* **EXERCISE AIM**: Only the stretch below from the line holding "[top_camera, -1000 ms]" through the line holding "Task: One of" should be restated, word for word and with both ends included; pictures stay out.

* **INFORMATION SUPPLIED**:
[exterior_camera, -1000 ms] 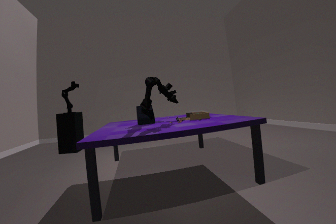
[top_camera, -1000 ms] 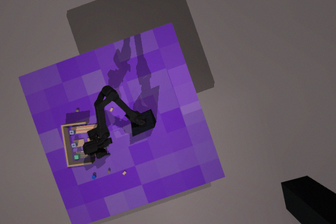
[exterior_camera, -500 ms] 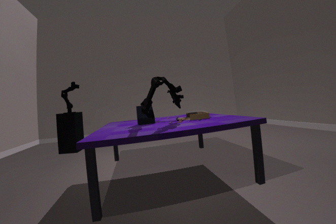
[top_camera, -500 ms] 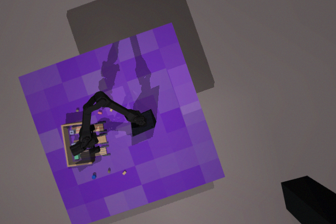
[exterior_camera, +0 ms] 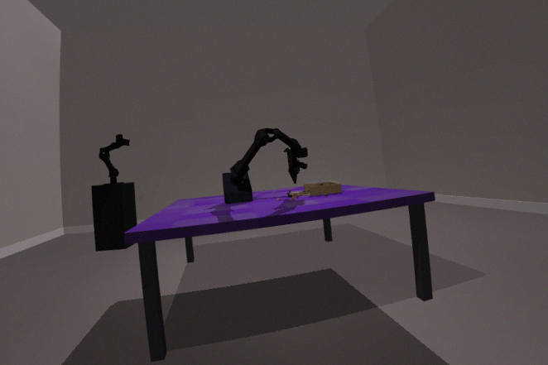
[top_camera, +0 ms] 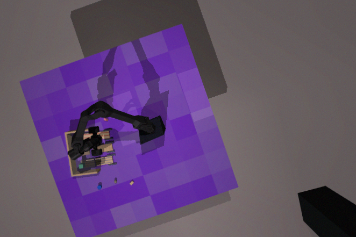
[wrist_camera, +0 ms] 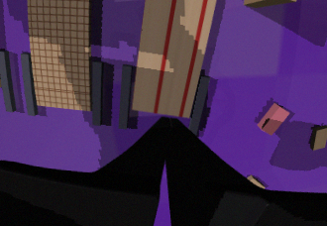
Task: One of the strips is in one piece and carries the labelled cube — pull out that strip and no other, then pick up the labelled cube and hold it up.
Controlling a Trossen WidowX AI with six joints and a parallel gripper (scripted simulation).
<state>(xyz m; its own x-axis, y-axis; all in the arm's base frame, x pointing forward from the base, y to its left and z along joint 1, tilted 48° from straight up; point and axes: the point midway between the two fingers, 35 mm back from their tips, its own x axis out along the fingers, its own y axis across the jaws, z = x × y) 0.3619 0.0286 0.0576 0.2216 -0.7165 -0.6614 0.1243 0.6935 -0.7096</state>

* **OUTPUT**:
[top_camera, -1000 ms] 
[exterior_camera, -500 ms] 
[top_camera, -500 ms] 
[exterior_camera, +0 ms] 
[top_camera, +0 ms] 
[wrist_camera, +0 ms] 
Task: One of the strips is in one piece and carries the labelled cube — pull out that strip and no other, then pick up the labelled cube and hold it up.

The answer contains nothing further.